→ **THE TASK**
For the data that follows, report how many lines contain the word "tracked", and nothing else.

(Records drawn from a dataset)
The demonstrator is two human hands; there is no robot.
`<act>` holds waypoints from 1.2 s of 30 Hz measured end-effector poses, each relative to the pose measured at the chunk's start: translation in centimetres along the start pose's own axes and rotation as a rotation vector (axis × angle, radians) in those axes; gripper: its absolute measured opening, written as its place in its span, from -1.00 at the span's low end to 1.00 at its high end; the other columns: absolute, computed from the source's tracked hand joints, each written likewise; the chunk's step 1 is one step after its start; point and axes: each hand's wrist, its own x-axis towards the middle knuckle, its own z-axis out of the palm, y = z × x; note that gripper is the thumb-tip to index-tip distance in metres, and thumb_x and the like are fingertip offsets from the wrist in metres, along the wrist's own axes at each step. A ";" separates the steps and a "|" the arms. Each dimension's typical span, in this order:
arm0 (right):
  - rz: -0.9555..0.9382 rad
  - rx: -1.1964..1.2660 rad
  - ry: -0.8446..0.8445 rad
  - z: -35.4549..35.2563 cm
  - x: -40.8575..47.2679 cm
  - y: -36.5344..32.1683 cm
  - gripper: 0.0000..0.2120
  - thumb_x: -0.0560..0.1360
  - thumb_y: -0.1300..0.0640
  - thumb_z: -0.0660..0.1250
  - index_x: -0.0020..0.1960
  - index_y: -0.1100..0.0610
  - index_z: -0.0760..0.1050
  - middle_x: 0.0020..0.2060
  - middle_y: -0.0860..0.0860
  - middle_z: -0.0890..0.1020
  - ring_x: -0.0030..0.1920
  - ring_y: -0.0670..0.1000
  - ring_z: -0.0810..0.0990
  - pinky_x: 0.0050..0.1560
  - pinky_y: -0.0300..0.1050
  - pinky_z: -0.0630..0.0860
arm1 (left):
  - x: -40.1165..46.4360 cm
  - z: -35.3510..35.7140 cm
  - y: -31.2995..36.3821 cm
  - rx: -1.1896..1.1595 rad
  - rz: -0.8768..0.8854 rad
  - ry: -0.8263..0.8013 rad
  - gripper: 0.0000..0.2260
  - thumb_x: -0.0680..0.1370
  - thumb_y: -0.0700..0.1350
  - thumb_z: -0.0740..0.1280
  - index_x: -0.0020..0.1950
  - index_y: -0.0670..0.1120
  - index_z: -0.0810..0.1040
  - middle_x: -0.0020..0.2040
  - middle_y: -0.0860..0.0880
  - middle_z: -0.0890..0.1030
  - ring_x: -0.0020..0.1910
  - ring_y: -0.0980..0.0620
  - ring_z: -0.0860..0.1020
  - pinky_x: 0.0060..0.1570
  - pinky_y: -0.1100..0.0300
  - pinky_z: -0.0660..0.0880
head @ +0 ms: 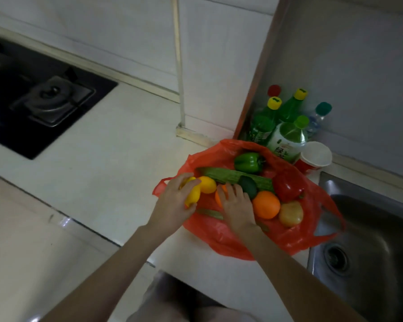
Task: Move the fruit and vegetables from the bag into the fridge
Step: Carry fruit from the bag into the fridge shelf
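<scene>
— Hands?
— Left hand [175,201] clamped on a yellow fruit [193,194]; right hand [236,205] spread flat over an orange [219,197].
— The bag [242,240]?
— Open on the counter [102,147], holding another orange [266,204], cucumber [221,176], red pepper [287,187], green pepper [248,161].

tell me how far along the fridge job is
Nothing looks put away; no fridge is in view. The left hand grips a yellow fruit, and the right hand covers an orange one. The green pepper, red pepper, cucumber and orange remain in the bag.
</scene>
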 end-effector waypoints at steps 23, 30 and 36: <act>-0.166 0.439 0.278 -10.4 1.1 -6.0 -0.32 0.27 0.04 0.49 0.34 0.08 0.37 0.22 0.07 0.47 0.20 0.12 0.44 0.12 0.03 0.49 | -6.4 -9.3 -4.7 -0.086 -0.184 0.322 -0.50 0.37 -0.20 0.47 0.29 -0.02 0.46 0.32 -0.03 0.38 0.22 -0.08 0.44 0.06 0.05 0.49; -0.358 0.505 0.235 -14.9 3.7 -19.8 -0.33 0.29 0.08 0.48 0.36 0.04 0.35 0.26 0.05 0.42 0.23 0.12 0.42 0.06 0.03 0.52 | -14.5 -18.6 -12.7 -0.022 -0.355 0.499 -0.51 0.35 -0.22 0.48 0.26 -0.05 0.48 0.31 -0.07 0.40 0.20 -0.11 0.45 0.08 0.11 0.43; -0.602 0.501 0.220 -17.0 4.5 -35.1 -0.32 0.34 0.03 0.47 0.39 -0.01 0.29 0.31 -0.03 0.36 0.27 0.03 0.37 0.01 -0.05 0.49 | -24.3 -26.2 -20.1 0.071 -0.521 0.626 -0.52 0.36 -0.20 0.49 0.26 -0.09 0.48 0.29 -0.11 0.41 0.20 -0.12 0.44 0.06 0.16 0.41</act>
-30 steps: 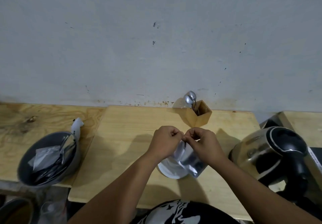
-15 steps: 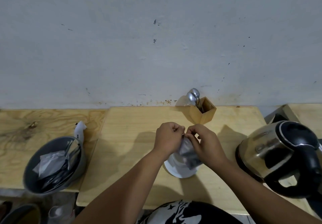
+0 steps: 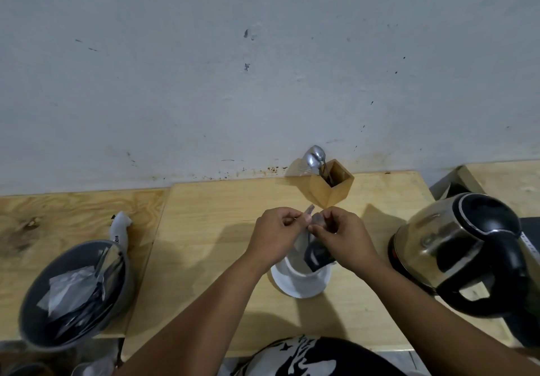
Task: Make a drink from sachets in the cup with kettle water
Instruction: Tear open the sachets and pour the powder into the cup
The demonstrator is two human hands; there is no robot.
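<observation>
A white cup [image 3: 301, 280] stands on the light wooden board near its front edge. Right above it, my left hand [image 3: 274, 238] and my right hand [image 3: 342, 238] both pinch the top of a silver and dark sachet [image 3: 317, 254], which hangs down toward the cup's mouth. A small torn strip of the sachet sticks up between my fingertips. The steel kettle [image 3: 455, 247] with a black lid and handle stands to the right of the cup.
A grey bowl [image 3: 32, 317] holding several sachets sits at the left on the table [image 3: 58, 217]. A wooden holder [image 3: 331, 188] with spoons stands against the wall behind the cup. A white crumpled wrapper [image 3: 119, 228] lies beside the bowl.
My hands have moved slightly apart at the sachet's top, and a torn strip now shows between them. The view has shifted a little to the left.
</observation>
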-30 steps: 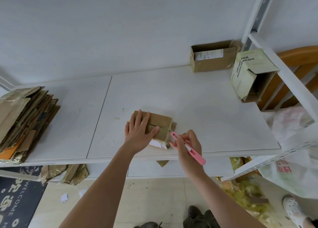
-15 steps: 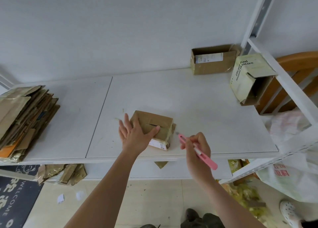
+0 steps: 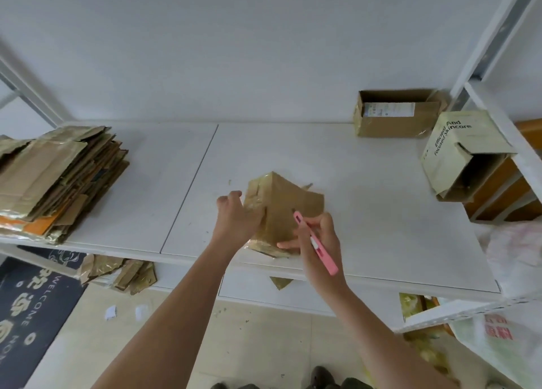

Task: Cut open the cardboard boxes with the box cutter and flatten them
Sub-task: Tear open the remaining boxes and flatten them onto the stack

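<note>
A small brown cardboard box (image 3: 289, 205) is tipped up on its near edge on the white table (image 3: 366, 189), a corner pointing upward. My left hand (image 3: 239, 218) grips its left side, fingers curled round the taped edge. My right hand (image 3: 321, 242) holds the pink box cutter (image 3: 318, 246) against the box's near right side, one finger stretched along the box's lower edge. The cutter's tip sits near the box face; I cannot see a blade.
A stack of flattened cardboard (image 3: 55, 177) lies at the table's left end. An open brown box (image 3: 394, 114) stands at the back right, and a pale green skincare box (image 3: 463, 151) lies on its side beside it. Cardboard scraps (image 3: 123, 271) lie below the table.
The box lay flat under my left palm; now my left hand has tilted it up on edge. My right hand moved the cutter in against the box.
</note>
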The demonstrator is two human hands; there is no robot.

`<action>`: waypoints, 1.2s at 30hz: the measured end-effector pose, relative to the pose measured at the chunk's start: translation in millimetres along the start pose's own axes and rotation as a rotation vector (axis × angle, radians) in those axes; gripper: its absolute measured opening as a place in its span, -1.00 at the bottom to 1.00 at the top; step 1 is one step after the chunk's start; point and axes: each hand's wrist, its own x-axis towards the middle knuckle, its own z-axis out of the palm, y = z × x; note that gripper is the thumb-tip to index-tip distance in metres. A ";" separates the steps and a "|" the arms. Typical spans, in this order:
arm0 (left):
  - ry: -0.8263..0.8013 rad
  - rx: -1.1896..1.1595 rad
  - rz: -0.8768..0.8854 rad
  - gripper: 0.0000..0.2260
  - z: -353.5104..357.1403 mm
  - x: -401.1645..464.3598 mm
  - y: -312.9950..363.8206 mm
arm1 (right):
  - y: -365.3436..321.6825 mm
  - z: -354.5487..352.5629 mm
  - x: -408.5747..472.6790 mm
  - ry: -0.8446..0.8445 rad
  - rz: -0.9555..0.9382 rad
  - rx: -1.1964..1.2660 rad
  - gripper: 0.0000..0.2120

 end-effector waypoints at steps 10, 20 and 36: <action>-0.284 0.147 0.102 -0.38 39.8 -17.2 28.5 | 8.1 -33.8 48.2 0.417 -0.002 -0.057 -0.92; -0.296 0.086 0.227 -0.15 6.5 19.1 -10.6 | 14.4 -17.7 26.1 0.150 0.109 0.087 -0.88; -0.211 0.100 0.326 -0.15 19.6 13.2 -25.3 | 17.2 -14.9 44.6 0.118 0.170 0.169 -0.78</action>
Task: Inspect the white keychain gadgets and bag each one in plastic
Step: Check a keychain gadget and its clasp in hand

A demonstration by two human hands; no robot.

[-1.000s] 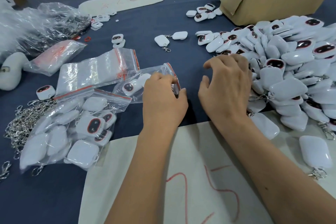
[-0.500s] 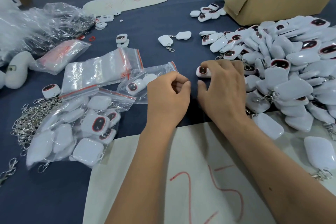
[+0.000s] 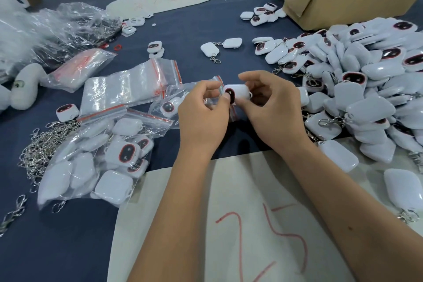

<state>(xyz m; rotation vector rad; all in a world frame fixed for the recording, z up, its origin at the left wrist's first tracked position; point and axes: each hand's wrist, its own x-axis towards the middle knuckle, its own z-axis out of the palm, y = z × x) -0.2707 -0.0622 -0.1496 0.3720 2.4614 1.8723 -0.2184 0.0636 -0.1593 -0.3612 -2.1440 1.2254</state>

→ **YOUR RESPONSE**
2